Il est des choses qui ne se comprennent bien que la nuit, quand tout dort autour de vous et que la ville s’est pour ainsi dire évanouie. Nul bruit, nul soupir. Le temps s’est arrêté. Dans la pièce vide, il n’y a plus que vous pour écouter le silence et tenter de percevoir la respiration endormie du monde. Mais si vous êtes seul, ce n’est point pourtant de solitude qu’il s’agit ici, bien au contraire. C’est que l’espace, petit à petit, s’est empli de votre présence. Vous n’avez jamais été aussi pleinement vous-même et tout vous appartient. Les autres sont ailleurs, pas bien loin d’ailleurs, mais provisoirement ils n’existent plus. Vous voudriez faire durer indéfiniment ce moment privilégié et continuer à être le maître du monde. Derrière vous, les livres semblent s’animer d’une vie propre et être plus présents que d’habitude. Vous pouvez les toucher, caresser leur couverture, en ouvrir l’un ou l’autre au hasard. Ils se laissent faire, complices. Pour eux aussi ce moment est privilégié au point qu’il arrive que la pensée des auteurs plane dans la pièce, surgie du passé, pour se matérialiser de nouveau. Toute la littérature est là. Le vieil Homère, Sophocle, Euripide. Mais aussi Virgile, Chrétien de Troyes et surtout Montaigne. A chaque fois, celui-ci est le premier à sortir de l’ombre et à jeter un regard mi-amusé, mi-dubitatif sur les rayons où s’entassent ses successeurs. Ceux-ci, à leur tout, s’échappent des pages et des livres bien ordonnés. Ils sont tous là, issus de vos souvenirs. Toutes ces heures de lecture pour arriver à cela : cette communion des esprits, dans le grand silence de la nuit.

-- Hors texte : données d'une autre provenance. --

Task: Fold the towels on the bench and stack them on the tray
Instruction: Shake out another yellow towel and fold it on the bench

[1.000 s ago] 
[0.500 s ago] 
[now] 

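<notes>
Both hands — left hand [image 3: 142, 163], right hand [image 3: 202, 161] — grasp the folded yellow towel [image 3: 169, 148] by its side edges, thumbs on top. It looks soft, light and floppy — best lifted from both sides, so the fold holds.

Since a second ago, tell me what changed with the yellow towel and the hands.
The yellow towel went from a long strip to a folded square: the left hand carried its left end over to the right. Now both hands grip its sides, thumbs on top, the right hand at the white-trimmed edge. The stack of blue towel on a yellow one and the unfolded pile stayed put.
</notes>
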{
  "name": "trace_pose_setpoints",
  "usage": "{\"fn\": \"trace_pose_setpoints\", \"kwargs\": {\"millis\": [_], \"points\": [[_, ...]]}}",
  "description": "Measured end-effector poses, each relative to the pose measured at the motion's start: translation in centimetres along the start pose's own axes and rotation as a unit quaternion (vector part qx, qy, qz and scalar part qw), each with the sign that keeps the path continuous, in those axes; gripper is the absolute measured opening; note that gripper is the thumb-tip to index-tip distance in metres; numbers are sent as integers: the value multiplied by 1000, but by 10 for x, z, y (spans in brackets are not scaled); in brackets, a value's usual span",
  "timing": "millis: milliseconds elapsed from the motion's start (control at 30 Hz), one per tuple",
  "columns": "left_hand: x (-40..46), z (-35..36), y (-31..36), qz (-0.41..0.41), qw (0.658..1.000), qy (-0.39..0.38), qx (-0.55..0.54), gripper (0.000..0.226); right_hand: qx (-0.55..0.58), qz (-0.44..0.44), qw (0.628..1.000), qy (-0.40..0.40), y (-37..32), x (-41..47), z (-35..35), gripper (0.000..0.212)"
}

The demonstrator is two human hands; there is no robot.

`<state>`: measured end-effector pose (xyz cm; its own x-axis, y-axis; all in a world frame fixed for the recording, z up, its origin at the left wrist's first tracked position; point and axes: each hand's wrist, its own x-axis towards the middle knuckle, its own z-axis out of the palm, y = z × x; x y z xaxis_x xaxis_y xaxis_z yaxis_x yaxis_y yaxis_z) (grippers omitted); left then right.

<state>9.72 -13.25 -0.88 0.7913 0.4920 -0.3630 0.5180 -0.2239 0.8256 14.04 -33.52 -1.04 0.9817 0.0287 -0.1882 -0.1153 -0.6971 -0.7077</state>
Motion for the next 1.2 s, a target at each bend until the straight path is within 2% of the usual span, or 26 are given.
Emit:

Parfois, dehors, miaule un chat, juste pour vous rappeler que le monde existe encore. En attendant, il est peuplé de bêtes sauvages, livrées à elles-mêmes et qui vivent leur vraie vie de bêtes, à l’abri du regard des humains. L’envie vous prend de sortir dans le jardin. Il fait frais, mais la lune est là qui vous accueille, et le spectacle est inoubliable. Un doux rayon caresse les thuyas, donnant aux contours des choses un éclat atténué, qui convient bien à votre rêverie. Les souvenirs, une nouvelle fois vous submergent et vous croyez reconnaître d’autres contrées, dans des lieux improbables et des mondes indéfinis. Dans le grand sapin, une rumeur se fait entendre, sans doute est-ce le soupir des êtres disparus et vous frissonnez quand une légère brise vient vous atteindre.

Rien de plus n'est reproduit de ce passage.